*** Opening of Source data ***
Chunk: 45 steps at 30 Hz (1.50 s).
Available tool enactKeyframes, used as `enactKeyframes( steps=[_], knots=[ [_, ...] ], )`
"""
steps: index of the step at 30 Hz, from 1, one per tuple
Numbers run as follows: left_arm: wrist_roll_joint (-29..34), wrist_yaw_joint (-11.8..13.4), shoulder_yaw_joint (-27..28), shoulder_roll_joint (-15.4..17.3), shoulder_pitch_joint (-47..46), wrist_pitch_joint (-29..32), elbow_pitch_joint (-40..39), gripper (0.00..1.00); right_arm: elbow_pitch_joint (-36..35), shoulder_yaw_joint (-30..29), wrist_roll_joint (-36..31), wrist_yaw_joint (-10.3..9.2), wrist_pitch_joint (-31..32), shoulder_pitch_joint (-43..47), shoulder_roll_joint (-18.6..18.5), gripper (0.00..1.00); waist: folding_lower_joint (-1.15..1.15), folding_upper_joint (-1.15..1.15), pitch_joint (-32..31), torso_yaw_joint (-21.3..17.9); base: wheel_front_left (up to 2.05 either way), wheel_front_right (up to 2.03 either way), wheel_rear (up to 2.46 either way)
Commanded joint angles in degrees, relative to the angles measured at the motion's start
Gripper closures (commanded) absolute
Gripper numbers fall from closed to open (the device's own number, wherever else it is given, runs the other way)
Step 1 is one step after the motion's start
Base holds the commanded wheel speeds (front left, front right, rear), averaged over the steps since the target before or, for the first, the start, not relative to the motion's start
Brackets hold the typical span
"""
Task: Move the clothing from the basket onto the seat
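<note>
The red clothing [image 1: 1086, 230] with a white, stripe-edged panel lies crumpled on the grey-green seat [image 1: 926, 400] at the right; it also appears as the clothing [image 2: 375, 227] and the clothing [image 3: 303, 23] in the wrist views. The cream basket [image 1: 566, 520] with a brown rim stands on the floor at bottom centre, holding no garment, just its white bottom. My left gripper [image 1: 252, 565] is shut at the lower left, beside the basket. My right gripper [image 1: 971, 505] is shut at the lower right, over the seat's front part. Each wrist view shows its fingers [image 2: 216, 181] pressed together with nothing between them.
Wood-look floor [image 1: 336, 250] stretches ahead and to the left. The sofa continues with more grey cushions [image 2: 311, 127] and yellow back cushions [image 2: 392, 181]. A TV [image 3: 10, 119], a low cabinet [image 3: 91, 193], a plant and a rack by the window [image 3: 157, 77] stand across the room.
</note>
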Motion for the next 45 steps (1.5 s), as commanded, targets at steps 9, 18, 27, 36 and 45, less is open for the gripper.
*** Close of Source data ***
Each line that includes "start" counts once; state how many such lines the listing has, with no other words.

> _Reply to the exercise_
3